Problem details -
Search the data for the string "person" and gather each line it is in.

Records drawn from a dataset
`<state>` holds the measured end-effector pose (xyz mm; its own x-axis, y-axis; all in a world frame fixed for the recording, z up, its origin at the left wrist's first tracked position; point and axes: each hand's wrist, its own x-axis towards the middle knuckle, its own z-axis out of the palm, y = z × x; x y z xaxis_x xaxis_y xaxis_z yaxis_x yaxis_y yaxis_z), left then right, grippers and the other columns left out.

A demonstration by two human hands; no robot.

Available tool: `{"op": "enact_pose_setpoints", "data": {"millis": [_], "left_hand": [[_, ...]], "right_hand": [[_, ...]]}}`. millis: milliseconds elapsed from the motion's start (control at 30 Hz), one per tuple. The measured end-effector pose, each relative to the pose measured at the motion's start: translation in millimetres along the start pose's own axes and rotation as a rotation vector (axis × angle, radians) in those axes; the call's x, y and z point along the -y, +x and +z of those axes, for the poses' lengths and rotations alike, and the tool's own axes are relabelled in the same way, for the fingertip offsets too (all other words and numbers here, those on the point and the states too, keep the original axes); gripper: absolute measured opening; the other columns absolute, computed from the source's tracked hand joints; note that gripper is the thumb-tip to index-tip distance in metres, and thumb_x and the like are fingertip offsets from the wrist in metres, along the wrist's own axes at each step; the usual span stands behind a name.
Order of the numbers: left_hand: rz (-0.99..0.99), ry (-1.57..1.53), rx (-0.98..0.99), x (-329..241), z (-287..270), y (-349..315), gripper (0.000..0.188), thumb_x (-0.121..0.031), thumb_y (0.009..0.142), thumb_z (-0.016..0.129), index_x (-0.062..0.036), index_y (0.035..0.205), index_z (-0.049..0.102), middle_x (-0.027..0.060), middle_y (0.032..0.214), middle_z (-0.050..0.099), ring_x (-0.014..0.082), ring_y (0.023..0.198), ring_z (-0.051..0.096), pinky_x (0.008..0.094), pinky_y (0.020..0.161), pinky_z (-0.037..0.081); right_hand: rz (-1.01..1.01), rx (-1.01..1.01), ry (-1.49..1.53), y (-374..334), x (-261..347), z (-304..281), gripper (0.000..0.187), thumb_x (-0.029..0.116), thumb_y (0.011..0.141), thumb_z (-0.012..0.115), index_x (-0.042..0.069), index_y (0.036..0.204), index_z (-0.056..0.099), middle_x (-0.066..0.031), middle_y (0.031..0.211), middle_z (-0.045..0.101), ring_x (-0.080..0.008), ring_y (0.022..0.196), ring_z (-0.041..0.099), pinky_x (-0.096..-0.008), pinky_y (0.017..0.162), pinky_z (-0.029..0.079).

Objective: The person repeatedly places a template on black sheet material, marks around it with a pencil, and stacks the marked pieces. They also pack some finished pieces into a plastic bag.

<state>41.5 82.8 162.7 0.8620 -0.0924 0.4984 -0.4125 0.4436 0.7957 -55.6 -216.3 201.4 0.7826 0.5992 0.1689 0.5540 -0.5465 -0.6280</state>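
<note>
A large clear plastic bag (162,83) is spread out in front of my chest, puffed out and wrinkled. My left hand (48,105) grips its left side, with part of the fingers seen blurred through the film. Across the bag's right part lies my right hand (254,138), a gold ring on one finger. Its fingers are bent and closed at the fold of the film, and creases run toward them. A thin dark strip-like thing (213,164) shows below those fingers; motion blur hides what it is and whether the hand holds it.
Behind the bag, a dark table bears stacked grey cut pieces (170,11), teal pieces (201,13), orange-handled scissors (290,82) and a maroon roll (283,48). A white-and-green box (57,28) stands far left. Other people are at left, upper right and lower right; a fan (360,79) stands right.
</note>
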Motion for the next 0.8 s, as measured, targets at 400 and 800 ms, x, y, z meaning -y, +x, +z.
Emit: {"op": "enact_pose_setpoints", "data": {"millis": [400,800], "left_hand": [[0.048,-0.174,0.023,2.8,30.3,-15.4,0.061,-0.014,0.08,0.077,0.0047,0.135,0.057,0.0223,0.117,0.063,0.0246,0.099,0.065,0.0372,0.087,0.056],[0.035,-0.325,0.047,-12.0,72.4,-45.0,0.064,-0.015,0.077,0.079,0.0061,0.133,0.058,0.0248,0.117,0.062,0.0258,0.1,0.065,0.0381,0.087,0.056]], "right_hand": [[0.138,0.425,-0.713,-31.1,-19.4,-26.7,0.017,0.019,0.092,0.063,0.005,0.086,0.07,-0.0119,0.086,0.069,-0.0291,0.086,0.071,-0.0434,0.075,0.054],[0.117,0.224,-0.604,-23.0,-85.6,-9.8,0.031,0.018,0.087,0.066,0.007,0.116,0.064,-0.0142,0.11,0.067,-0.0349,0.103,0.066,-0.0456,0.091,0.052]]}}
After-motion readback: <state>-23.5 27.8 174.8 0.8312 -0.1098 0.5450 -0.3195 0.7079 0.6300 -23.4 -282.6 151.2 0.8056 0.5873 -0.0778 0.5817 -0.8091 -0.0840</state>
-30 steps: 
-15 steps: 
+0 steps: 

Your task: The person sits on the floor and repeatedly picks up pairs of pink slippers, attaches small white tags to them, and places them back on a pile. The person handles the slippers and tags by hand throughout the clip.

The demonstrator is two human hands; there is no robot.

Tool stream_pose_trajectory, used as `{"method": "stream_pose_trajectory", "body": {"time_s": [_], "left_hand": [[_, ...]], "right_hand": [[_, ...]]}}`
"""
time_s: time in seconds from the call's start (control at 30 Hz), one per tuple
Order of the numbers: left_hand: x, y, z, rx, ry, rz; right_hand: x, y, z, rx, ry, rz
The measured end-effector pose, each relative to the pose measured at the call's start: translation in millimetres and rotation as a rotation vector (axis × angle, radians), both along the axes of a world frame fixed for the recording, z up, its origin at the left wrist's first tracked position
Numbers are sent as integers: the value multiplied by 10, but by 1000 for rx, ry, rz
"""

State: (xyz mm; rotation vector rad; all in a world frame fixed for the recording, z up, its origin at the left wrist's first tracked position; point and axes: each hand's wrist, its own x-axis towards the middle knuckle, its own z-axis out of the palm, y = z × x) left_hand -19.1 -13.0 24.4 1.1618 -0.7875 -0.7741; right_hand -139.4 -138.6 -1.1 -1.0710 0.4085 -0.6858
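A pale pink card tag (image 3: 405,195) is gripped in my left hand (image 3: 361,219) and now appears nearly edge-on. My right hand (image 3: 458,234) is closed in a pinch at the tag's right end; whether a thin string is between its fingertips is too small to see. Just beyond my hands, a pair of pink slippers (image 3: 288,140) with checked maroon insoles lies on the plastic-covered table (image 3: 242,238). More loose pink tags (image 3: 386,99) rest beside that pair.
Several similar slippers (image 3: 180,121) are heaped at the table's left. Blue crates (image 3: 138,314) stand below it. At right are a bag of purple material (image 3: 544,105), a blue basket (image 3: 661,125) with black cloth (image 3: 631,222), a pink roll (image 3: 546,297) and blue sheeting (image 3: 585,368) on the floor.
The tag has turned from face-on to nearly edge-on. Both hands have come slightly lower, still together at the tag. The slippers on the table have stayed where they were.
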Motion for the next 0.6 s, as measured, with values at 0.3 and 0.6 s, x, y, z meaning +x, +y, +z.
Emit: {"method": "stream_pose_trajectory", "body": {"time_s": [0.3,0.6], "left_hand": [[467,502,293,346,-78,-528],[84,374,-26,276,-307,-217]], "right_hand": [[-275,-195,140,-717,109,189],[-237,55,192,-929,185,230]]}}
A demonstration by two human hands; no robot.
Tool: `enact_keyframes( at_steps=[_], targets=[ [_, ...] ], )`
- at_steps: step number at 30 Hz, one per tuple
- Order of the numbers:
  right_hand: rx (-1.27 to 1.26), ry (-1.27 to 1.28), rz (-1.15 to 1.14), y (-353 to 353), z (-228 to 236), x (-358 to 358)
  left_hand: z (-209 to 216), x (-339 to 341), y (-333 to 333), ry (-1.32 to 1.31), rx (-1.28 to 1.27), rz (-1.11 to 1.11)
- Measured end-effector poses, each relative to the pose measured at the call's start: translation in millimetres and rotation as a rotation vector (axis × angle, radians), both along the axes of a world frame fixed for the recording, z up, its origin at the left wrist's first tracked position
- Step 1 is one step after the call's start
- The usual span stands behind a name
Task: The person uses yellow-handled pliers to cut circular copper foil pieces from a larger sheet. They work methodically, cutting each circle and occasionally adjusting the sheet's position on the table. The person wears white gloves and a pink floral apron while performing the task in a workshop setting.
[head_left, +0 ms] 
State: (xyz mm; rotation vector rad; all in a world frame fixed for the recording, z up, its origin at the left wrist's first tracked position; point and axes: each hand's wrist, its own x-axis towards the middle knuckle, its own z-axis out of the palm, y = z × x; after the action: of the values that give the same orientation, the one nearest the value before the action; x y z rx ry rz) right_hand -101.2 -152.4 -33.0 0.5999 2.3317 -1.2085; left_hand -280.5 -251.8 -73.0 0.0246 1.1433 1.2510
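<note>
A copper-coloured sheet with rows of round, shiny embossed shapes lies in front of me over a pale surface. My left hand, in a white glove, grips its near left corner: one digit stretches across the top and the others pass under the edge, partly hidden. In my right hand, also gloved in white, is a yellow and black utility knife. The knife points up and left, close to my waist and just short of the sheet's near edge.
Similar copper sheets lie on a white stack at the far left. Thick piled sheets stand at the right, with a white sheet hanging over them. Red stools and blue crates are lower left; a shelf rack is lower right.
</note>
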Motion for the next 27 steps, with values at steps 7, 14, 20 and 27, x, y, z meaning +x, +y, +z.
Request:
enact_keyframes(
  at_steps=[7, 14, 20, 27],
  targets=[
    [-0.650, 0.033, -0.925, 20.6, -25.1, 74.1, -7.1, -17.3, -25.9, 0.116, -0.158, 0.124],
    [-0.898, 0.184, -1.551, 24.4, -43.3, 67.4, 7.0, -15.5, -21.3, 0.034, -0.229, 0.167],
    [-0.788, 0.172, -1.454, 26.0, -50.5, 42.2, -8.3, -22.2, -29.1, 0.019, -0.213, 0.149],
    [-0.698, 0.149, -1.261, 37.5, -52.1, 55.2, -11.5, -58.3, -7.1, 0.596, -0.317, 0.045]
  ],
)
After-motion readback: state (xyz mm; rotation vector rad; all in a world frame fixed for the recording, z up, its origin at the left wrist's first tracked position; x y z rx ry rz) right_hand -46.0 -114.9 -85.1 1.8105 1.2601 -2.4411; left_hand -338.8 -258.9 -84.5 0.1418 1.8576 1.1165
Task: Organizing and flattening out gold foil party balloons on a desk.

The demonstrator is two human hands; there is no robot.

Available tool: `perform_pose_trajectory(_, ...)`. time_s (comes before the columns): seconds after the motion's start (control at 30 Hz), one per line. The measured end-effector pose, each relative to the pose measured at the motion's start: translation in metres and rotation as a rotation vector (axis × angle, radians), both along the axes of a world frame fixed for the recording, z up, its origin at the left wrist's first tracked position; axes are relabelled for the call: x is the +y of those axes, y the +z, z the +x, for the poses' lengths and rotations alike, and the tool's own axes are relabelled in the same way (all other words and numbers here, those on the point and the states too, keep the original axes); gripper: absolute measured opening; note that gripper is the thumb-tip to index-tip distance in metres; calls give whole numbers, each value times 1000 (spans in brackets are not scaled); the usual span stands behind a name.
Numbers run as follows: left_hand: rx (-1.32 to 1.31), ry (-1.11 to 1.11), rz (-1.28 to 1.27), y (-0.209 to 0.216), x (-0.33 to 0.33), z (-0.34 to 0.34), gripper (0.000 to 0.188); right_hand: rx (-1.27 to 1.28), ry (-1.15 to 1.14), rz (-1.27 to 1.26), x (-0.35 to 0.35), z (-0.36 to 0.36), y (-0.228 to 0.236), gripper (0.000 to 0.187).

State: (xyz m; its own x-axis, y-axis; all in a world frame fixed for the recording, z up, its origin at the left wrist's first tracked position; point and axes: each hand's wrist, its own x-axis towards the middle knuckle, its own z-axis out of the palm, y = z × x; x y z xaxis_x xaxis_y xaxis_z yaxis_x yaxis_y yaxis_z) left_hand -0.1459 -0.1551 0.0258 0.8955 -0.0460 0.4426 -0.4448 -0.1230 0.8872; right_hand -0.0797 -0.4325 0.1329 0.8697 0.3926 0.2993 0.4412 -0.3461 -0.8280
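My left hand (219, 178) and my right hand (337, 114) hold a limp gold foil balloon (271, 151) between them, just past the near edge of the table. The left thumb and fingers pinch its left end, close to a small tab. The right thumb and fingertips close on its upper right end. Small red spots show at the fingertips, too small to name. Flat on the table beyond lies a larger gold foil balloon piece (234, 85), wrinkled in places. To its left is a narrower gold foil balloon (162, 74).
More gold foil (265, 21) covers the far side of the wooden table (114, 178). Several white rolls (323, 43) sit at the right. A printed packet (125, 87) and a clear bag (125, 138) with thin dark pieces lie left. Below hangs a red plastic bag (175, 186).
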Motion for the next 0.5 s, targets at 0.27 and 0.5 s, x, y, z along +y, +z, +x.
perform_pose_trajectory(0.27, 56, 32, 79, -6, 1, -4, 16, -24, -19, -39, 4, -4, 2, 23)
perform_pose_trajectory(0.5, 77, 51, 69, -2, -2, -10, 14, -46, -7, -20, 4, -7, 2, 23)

Result below -
Objective: The person repeatedly places a template on black sheet material, marks around it with a pencil, and stacks the marked pieces. They also pack some finished pieces into a plastic bag.
Your task: The person sits on the floor and repeatedly picks up pairs of pink slippers, attaches small white tags to them, and places them back on a pile. The person handles the slippers and tags by hand throughout the clip.
Task: The person uses yellow-handled pliers to cut circular copper foil pieces from a larger sheet. They work methodically, cutting each circle and occasionally adjusting the sheet's position on the table. The person wears white gloves and a pink floral apron while performing the task in a workshop setting.

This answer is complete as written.